Crypto tax standards in the upcoming year may prove to be a trying time for the industry. Global tax regulators are applying more pressure on centralized and decentralized exchanges. This could even affect your own personal crypto holdings.

The primary source of income for most governments is taxation. Not surprisingly, crypto’s incredible growth has attracted the attention of tax agencies everywhere, and significant changes are coming very soon. 
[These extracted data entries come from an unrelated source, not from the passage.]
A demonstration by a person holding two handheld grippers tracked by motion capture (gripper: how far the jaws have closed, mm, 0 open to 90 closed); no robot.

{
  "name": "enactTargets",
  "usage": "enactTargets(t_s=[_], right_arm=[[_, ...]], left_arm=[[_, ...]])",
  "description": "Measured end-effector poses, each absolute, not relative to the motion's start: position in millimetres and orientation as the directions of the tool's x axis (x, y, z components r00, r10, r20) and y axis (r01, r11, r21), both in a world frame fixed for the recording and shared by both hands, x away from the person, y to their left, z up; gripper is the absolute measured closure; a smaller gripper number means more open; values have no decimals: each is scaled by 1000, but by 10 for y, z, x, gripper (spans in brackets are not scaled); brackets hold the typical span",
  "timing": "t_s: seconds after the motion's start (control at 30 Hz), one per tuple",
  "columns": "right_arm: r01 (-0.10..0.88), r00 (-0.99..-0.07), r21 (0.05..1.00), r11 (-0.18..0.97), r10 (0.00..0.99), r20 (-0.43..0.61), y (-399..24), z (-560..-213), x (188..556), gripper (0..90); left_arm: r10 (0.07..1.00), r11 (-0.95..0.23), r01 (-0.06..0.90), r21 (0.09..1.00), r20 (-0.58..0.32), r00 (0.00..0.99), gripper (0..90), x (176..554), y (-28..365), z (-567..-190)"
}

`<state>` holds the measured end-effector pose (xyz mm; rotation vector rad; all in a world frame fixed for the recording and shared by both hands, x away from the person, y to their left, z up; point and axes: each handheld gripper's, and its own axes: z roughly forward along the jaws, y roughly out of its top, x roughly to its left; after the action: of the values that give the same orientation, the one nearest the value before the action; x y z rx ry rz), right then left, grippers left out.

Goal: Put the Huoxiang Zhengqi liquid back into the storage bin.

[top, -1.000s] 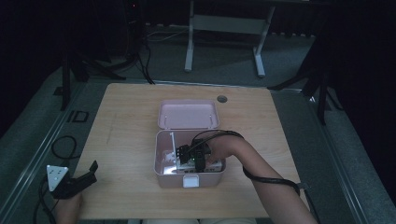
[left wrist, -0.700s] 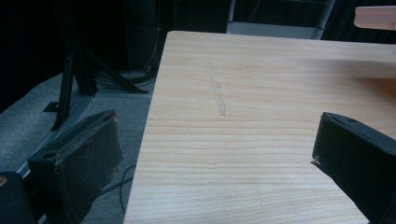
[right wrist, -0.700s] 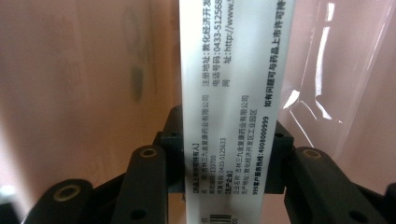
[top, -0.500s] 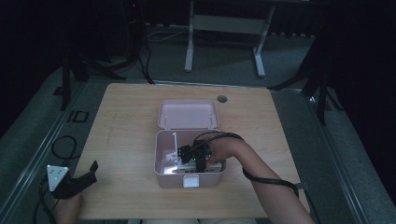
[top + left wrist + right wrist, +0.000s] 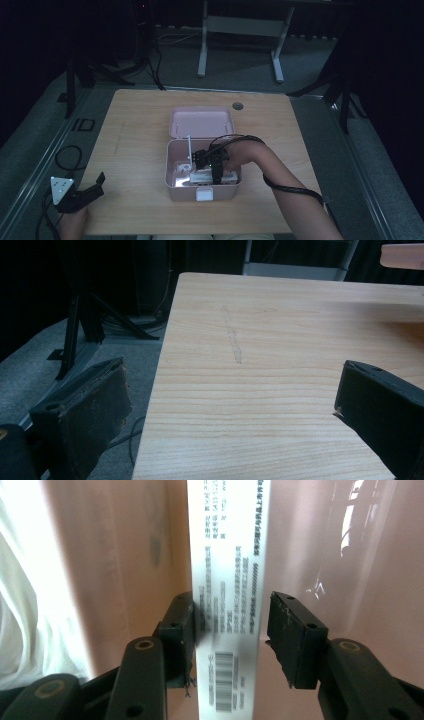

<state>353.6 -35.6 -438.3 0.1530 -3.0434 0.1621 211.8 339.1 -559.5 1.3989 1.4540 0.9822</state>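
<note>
An open pink box (image 5: 170, 167) stands mid-table, its lid (image 5: 200, 122) folded back behind it. My right gripper (image 5: 212, 169) reaches down inside it. In the right gripper view its jaws (image 5: 231, 625) straddle a long white carton (image 5: 230, 555) printed with small text and a barcode. The left jaw touches the carton's edge and a thin gap shows at the right jaw. The carton (image 5: 207, 177) lies on the box floor. My left gripper (image 5: 95, 189) rests open at the table's front left corner, its jaws (image 5: 230, 400) wide apart over bare wood.
A thin white stick (image 5: 189, 145) stands upright in the box's left part. White crumpled material (image 5: 30, 605) lies beside the carton. A cable hole (image 5: 237, 106) sits near the table's far edge. The right gripper's cable (image 5: 292, 187) loops over the forearm. The table's left edge (image 5: 160, 370) drops to grey floor.
My right gripper has shifted slightly to the right inside the pink box. The left gripper has not moved.
</note>
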Motion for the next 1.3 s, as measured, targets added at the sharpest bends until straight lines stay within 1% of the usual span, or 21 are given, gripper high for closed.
enactTargets(t_s=[0.33,0.4,0.7,1.03,1.3], right_arm=[[-94,-994,-84,992,-88,67,-420,-4160,3547,545],[-100,-994,-72,992,-96,55,-443,-4081,3543,542],[-75,-997,-9,997,-75,16,-632,-3814,3533,523],[-18,-1000,75,997,-17,-6,-1035,-3578,3552,498],[52,-998,128,990,57,-32,-1454,-3590,3659,467]], left_arm=[[998,59,314,948,-64,5,16,2119,3389,-5596],[998,59,315,947,-64,5,16,2120,3387,-5596],[998,57,315,947,-62,6,16,2117,3388,-5595],[998,57,316,947,-61,2,16,2116,3386,-5595],[998,56,316,947,-60,1,16,2117,3383,-5596]])
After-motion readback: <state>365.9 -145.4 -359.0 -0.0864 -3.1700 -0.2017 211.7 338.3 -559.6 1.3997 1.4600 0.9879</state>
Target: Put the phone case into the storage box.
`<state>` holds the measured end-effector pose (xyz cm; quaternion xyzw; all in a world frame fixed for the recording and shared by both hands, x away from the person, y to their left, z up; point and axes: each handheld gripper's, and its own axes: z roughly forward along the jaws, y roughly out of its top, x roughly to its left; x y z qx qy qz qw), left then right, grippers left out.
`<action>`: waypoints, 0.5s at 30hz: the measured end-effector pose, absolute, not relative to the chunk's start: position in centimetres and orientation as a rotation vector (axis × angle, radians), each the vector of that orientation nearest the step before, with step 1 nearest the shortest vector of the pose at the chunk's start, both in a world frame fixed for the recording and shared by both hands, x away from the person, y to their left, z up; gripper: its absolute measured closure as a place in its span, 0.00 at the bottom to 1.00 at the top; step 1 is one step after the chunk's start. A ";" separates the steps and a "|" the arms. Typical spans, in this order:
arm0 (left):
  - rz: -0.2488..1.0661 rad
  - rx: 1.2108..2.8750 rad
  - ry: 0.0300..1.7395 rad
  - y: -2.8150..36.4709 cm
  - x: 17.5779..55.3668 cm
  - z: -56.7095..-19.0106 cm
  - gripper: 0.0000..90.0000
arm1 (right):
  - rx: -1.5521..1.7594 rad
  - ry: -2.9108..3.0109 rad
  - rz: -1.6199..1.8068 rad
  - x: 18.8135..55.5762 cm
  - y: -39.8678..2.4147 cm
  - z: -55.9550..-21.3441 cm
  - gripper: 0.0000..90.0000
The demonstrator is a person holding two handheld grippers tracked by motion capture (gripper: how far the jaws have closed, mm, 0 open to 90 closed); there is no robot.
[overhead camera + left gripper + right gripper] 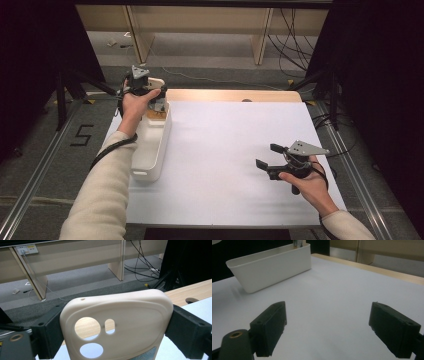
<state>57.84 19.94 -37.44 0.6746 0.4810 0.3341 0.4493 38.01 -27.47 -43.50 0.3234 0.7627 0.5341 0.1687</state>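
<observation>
My left gripper (143, 86) hangs over the far end of the white bin (150, 150), shut on a cream phone case (156, 81). In the left gripper view the case (117, 312) stands upright between the two black jaws of that gripper (117, 336), which press on its two sides; its camera cut-outs face me. My right gripper (267, 155) rests low over the white table top (220, 150) at the right, open with nothing between its fingers. In the right gripper view this gripper (334, 325) has its jaws wide apart over bare white surface.
The long white bin (269, 265) lies along the table's left edge, with a small brownish item (158, 113) at its far end. A wooden strip (230, 95) borders the table's far side. Beyond it are grey floor, cables and desk legs.
</observation>
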 end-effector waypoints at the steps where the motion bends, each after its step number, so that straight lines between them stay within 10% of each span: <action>1: 0.826 1.671 1.189 19.9 57.9 -37.4 0.12 | 0.919 2.169 1.519 38.0 -27.5 -43.5 0.17; 15: 0.820 1.675 1.201 19.9 58.3 -37.8 0.12 | 0.923 2.175 1.519 38.0 -27.5 -43.6 0.17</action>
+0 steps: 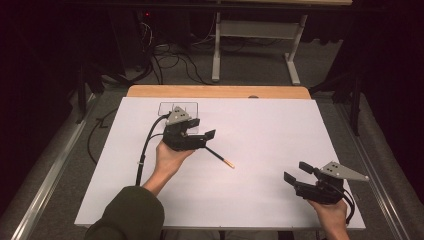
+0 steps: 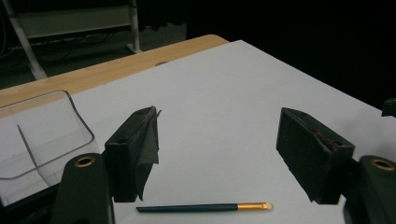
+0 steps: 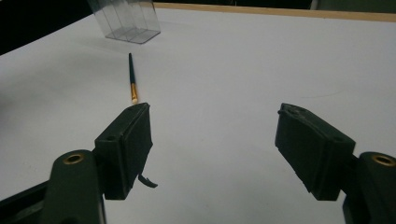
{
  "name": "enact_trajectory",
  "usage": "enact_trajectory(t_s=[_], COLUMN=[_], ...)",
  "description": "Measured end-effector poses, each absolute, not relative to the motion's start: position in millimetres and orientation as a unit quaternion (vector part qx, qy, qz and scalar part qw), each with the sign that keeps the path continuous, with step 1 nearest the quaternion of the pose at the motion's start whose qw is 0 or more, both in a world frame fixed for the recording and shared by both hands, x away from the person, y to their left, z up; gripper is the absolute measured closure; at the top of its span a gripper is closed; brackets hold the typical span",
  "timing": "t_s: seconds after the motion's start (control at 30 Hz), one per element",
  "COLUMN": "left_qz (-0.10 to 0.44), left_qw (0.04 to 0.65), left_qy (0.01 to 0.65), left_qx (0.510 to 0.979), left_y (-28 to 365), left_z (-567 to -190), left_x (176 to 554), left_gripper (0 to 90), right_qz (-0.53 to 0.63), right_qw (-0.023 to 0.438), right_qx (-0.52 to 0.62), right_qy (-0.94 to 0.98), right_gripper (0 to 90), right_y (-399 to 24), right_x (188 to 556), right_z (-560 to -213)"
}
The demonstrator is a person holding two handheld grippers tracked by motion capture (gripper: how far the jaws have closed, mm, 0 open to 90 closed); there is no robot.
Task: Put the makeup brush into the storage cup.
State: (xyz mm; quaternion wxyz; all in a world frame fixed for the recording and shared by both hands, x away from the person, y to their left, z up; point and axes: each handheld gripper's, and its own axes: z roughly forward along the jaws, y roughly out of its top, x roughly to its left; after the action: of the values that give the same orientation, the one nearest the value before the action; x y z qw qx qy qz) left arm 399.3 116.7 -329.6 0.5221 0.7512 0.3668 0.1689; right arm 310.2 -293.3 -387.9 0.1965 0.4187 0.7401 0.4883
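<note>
So there's a slim brush with a dark teal handle, a gold metal ferrule and a pale tip (image 1: 220, 157) lying flat on the white sheet covering the table (image 1: 260, 130). In the high view its long axis runs diagonally: the handle end points far-left and tucks under the left tool (image 1: 204, 135), and the pale tip points near-right, toward the middle of the sheet. In the left gripper view the brush (image 2: 204, 207) lies crosswise just below the gap between the jaws, tip to the right. In the right gripper view the brush (image 3: 132, 77) is well ahead, running almost straight away from the camera with the tip nearest.

The left tool is spread wide and holds nothing; it sits right over the handle end, but I can't tell if it touches the brush. The pad on its left jaw looks frayed or peeling at the edge. The right tool (image 1: 295, 172) is at the near-right of the sheet, well apart from the brush, jaws wide as well with only bare sheet between them.

A clear plastic box with a divider inside (image 1: 178, 109) stands at the far edge of the sheet, just beyond the left tool. A light wooden table edge (image 1: 220, 91) shows past the sheet.

No brand, label or writing I can read on anything.
</note>
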Motion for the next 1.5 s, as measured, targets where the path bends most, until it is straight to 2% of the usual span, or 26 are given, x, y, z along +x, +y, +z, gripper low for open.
enact_trajectory(t_s=[0.87, 1.5], left_qz=[0.156, 0.152], left_qw=[0.535, 0.523], left_qy=[0.357, 0.355], left_qx=[0.750, 0.760], left_y=[97.1, 84.9], left_z=[-327.4, -332.2], left_x=[417.9, 429.1], left_gripper=[29.9, 29.8], right_qz=[0.487, 0.486], right_qw=[0.194, 0.193], right_qx=[0.419, 0.418], right_qy=[0.741, 0.743], right_gripper=[28.5, 28.6], right_y=[-293.7, -293.9], right_x=[310.4, 310.6], right_z=[-388.1, -388.3])
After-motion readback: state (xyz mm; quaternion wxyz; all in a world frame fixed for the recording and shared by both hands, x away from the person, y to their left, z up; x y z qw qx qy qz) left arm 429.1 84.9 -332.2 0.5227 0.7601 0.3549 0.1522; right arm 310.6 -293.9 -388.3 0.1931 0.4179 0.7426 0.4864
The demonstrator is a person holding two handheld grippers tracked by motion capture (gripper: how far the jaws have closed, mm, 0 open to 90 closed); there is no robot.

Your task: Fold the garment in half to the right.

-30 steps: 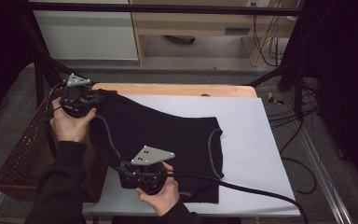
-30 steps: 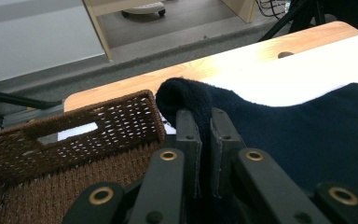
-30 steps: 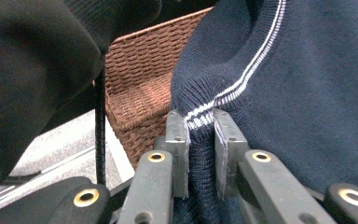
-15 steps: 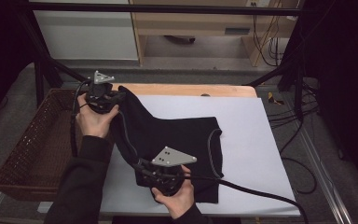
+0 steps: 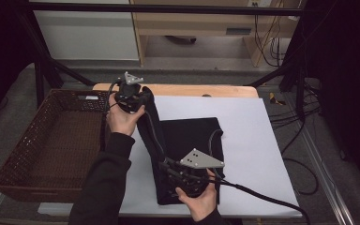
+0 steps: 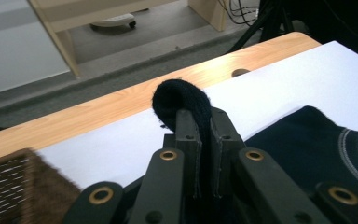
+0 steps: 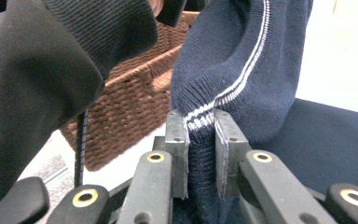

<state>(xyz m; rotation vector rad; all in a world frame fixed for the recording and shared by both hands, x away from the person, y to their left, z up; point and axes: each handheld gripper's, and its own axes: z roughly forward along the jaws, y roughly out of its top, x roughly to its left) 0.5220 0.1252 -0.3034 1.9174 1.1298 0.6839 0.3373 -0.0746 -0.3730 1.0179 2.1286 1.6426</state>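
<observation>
White table sheet (image 5: 262,140): both tongs, clamping the sweater (image 5: 187,136), moved right, folding it.

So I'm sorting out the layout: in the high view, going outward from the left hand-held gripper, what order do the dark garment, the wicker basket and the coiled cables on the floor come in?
1. Dark garment: clamped in the left hand-held gripper, trailing toward the person.
2. Wicker basket: just to the gripper's left, beside the table.
3. Coiled cables: on the floor past the table's right edge.
</observation>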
This article will shed some light on the recently passed global crypto tax plans and how they might affect the future of the industry.

 

Witnessing the Rise of Crypto

These global crypto tax plans come from an unelected international organization, the Organization on Economic Cooperation and Development (OECD). It consists of 38 of the most developed and wealthy countries. The OECD website states that its purpose is to “Build better policies for better lives.”

In practice, the organization proposes policy recommendations that have the potential to become regulations in its member countries. Currently, there are 38 OECD member countries.

 

The OECD’s interest in cryptocurrency taxation began in late 2020. This makes sense, given that this was when the previous crypto bull market started to explode. During this time, the regulatory organization noticed inconsistent tax regulations between its member countries. 

Shortly after, the OECD announced that it would release global crypto tax standards in 2021, citing ‘rising interest by its member countries to tax cryptocurrencies.’ 

Taxing Crypto Earnings

There has already been some delay since the OECD’s initial draft of the global crypto tax standards. This draft, however, contains some concerning elements involving potential tax reporting rules related to DeFi protocols, stablecoins, and NFTs.

There are also concerns about whether compliance with the Crypto Asset Reporting Framework (CARF) would price out the competition. This is essentially what happened with the OECD’s previous global tax proposal for the traditional financial system. The OECD introduced the Common Reporting Standard (CRS) in 2014. It was challenging and expensive for existing financial institutions to comply with when it went into effect.